Now, since sin θ is negative, hence θ lies either in the third or in the fourth quadrant.

Since sin θ = -1/2 = - sin 30° = sin (180° + 30°) = sin 210°

and sin θ = - 1/2 = - sin 30° = sin (360° - 30°) = sin 330°

Therefore, θ = 210° or 330°

Therefore, the required solutions in

0 < θ < 360°are: 90°, 210° and 330°.

 

3. If the 5 sin x = 3, find the value of \(\frac{sec x  -  tan x}{sec x  +  tan x}\).

Solution:

Given 5 sin x = 3

⇒ sin x = 3/5.

Now \(\frac{sec x - tan x}{sec x + tan x}\)

 = \(\frac{\frac{1}{cos x}  -  \frac{sin x}{cos x}}{\frac{1}{cos x} + \frac{sin x}{cos x}}\)

= \(\frac{1  -  sin x}{1  +  sin x}\)

= \(\frac{1  -  \frac{3}{5}}{1  +  \frac{3}{5}}\)

= \(\frac{\frac{2}{5}}{\frac{8}{5}}\)

= 2/8

= ¼.

 

4. A, B, C, D are the four angles, taken in order of a cyclic quadrilateral. Prove that,
cot A + cot B + cot C + cot D = 0.

Solution:

We know that the opposite angles of a cyclic quadrilateral are supplementary.
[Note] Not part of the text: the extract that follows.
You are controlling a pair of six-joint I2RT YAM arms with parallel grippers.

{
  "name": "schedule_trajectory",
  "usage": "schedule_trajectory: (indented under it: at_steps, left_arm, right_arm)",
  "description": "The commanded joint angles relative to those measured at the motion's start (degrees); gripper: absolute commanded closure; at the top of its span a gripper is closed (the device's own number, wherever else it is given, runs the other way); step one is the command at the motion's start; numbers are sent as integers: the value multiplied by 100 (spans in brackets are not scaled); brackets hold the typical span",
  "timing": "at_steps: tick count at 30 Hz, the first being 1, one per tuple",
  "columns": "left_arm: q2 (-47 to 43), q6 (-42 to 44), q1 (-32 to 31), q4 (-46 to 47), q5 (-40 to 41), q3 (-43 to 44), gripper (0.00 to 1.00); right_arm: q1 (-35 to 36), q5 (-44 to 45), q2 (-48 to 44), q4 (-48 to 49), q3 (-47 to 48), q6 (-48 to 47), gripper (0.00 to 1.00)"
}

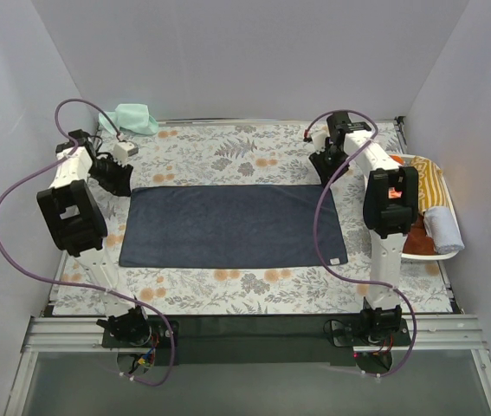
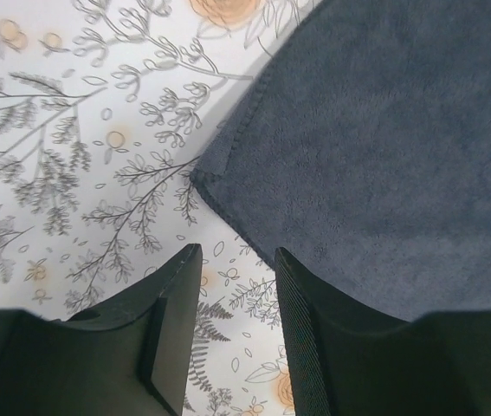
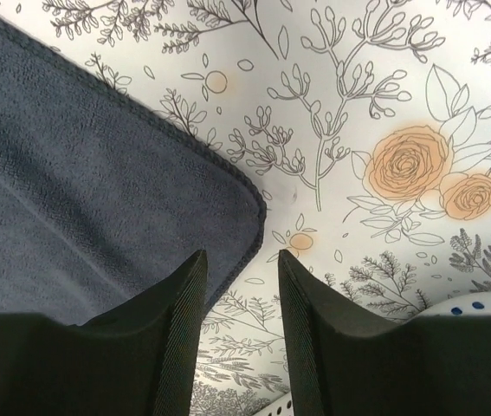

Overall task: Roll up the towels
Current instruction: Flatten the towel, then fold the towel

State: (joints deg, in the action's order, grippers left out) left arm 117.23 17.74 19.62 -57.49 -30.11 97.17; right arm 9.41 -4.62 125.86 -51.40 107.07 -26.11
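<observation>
**Both grippers poised at the far corners of the flat navy towel**

A crumpled mint green terry towel (image 1: 132, 119) lies at the table's 11 o'clock corner. Below it, the left gripper (image 1: 113, 176) hangs at the 10 o'clock corner of the dark navy rectangular terry towel (image 1: 232, 225), which lies spread flat at the centre of the floral table covering (image 1: 228, 152).

In the left wrist view, the left gripper (image 2: 236, 254) has its jaws moderately parted and nothing between them. The gap lies over the floral covering (image 2: 72, 156), and the navy towel's (image 2: 384, 156) stitched corner sits just beyond it at 11 o'clock. Whether the fingers touch the cloth cannot be told.

The right gripper (image 1: 327, 165) sits at the towel's 2 o'clock corner. In its wrist view the right gripper (image 3: 242, 256) is likewise moderately parted and holds nothing. The towel's (image 3: 80, 199) rounded corner lies just past the gap at 12 o'clock, and the cloth spreads off toward 9 o'clock.

At the table's 3 o'clock edge the white oval basket (image 1: 442, 254) holds a yellow-striped towel (image 1: 429, 178) and a rolled pale grey towel (image 1: 442, 227).
</observation>
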Motion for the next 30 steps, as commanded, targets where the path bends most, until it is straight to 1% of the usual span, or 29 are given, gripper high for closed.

Therefore, by question we have,

A + C= 180° or, C = 180° - A;

And B + D= 180° or, D = 180° - B.

Therefore, L. H. S. = cot A + cot B + cot C + cot D

= cot A + cot B + cot (180° - A) + cot (180° - B)

= cot A + cot B - cot A - cot B

= 0. Proved.

 

5. If tan α = - 2, find the values of the remaining trigonometric function of α.

Solution:

Given tan α = - 2 which is - ve, therefore, α lies in second or fourth quadrant.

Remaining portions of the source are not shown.